A glance over a 1987 city directory shows a useful and appealing mix of watch repair shops, tailors, bookstores (including William Koki Iwamoto’s Chatterton’s, which became Skylight), the Los Feliz cinema with its art films and gay-friendly fare, beauty and surgical supply shops, locksmiths, health foods, a sari shop, sewing supplies, House of Pies (a Charles Bukowski haunt), the post office, and red sauce Italian joints Luigi's, the tragic Caffe Dell' Opera and Palermo clustered around the famous Sarno bakery (1946-2000). One could spend an interesting day just wandering up or down Vermont.
And while the name suggested otherwise, the Dresden Room was Italian-run, too, a compact booth-style Continental restaurant and piano bar that became, with Marty & Elayne’s musical residency, a destination.
When you first walked into the Dresden, affable Marty would look up from the drums and take your measure, learning your name and favorite song. Anyone with the nerve to lean against the rail and belt one out could sing with the duo. After decades on the cocktail lounge circuit, from Honolulu to Palm Springs to Lake Tahoe, Marty & Elayne—she was the headlining “Elizabeth Taylor of the piano” and Marty Nathan took the name Roberts, too, when they became a duo— were effortlessly, contagiously cool, in a way that elevated every person in the room.
These sweet, grown-up jazzbos showed how doing what you loved with your best friend could bring people of different backgrounds, generations and musical skill together to share in a meal, a cocktail—the Valentino-inspired Blood & Sand is the house specialty—some laughs and a song.
There were no strangers there. The organic community that thrived in that room welcomed Midwestern transplants like actor Vince Vaughn to feel like Angelenos, and inspired the screenplay for Swingers, which brought the neighborhood’s friendly retro culture and Marty & Elayne’s show to the world.
And it would never have happened without the Dresden. Here was a mid-block, family owned bar-restaurant decorated in a style that had briefly been smart, but in those pre-Swingers years looked hopelessly old fashioned. There was plenty of parking in the back, and while the room was usually packed, nobody got turned away.
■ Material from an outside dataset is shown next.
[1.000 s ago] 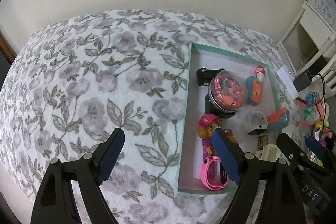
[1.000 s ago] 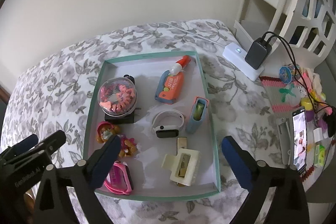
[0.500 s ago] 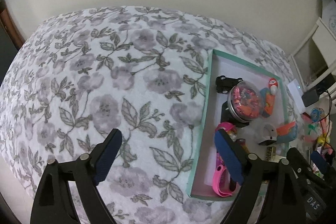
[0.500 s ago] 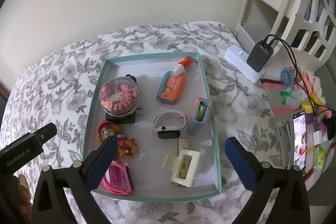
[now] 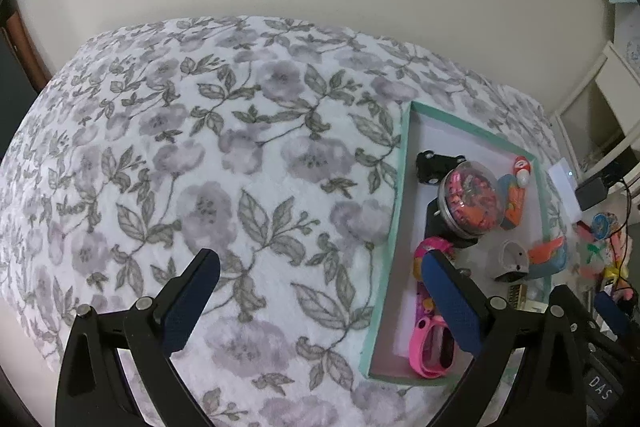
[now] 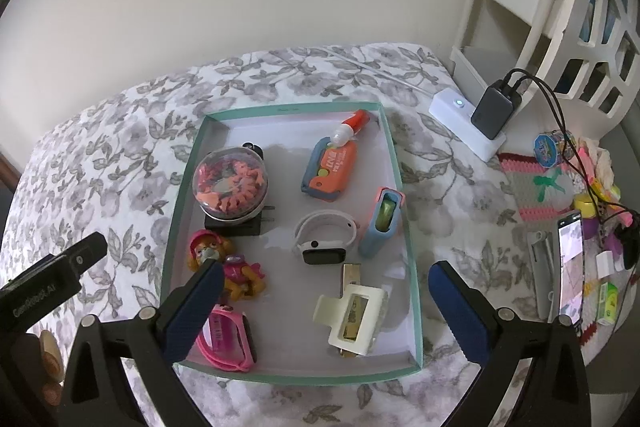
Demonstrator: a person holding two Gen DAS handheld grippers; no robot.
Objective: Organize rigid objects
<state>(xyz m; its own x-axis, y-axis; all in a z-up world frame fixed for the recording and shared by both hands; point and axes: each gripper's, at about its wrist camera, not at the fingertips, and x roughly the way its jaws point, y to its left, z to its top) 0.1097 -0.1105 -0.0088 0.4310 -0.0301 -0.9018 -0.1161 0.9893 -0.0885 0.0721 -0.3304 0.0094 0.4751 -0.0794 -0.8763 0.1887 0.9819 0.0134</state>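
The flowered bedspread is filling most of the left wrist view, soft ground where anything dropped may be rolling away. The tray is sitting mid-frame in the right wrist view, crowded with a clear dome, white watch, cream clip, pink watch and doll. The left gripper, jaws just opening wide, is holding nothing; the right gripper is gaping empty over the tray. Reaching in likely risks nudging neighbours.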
It should go without saying, but soul-satisfying spaces like this need to be protected from development and displacement, and their continued success made a priority in City Hall. Angelenos have been coming together to enjoy themselves at the Dresden for 76 years, creating a palpable, healing energy woven of memory, pleasure, comfort and care. Have a look at the comments on Marty’s obituary on the industry website Deadline and you’ll find regulars pouring their hearts out.
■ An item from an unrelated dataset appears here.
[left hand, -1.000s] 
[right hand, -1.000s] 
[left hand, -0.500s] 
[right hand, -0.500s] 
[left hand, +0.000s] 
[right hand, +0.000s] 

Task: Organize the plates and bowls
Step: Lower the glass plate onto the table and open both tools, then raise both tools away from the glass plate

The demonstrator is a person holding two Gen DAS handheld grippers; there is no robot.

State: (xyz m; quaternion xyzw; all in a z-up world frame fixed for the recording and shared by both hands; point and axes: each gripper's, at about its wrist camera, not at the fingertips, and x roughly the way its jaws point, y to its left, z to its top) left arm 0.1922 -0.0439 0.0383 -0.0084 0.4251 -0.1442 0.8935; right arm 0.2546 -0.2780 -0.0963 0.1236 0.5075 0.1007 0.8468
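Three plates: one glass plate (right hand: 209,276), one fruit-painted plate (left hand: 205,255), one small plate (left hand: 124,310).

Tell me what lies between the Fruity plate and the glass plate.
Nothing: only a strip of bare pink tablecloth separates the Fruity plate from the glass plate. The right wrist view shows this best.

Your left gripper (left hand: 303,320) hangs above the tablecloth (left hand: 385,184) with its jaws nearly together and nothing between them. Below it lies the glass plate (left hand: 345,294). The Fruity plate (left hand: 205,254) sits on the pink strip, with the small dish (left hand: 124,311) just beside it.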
You won’t find an act like Marty & Elayne’s in many places, and certainly not in the brand new, trendy bar of a brand new, trendy hotel. The Dresden crowd wouldn’t feel welcome in that kind of environment, either. You need older venues in uncool neighborhoods with independent owners willing to take a chance on an act if you want organic art scenes to grow—and we do.
The Roberts family says there will be a memorial for Marty at the Dresden Room at some future date, streaming live so all can attend. We’ll share the details when we know them. Even if you never were a regular, you belong and are welcome, and we’ll see you there.
With or without Marty & Elayne, the Dresden is a special venue still in the care of the Ferraro family that has owned and operated it since 1954. (The family created a fundraiser to help Elayne navigate the loss of her husband and musical partner.)
What a troubling contrast it was to learn of Marty’s death just hours after City Council’s PLUM Committee reheard the matter of landmarking Taix French Restaurant, due to a court challenge over Brown Act violations that disenfranchised the public.
Here are our live tweets from the hearing, and a previous newsletter about why the Taix situation sets such a terrible historic preservation precedent for Los Angeles.
Like the Dresden just two and a half miles away, Taix (est. 1927) is a pedestrian-friendly, multi-generational family business featuring a bar, Continental dining room, performance space and convenient parking, and it’s as treasured by Echo Park locals as the Dresden is in Los Feliz.
But that’s where the similarities end. Hands off owner Mike Taix first relocated to Utah, then sold the building and parking lot in an off market transaction to a billionaire out-of-state developer who aims to demolish it for an ugly box.
Developer Clyde Holland and Mike Taix both claim that a brand new, miniature version of Taix will be opened in one of the new buildings—you can see wee signs above the red awning—but during public hearings before the Cultural Heritage Commission, Mike Taix sounded exhausted by the prospect of relaunching what he described as a failing business.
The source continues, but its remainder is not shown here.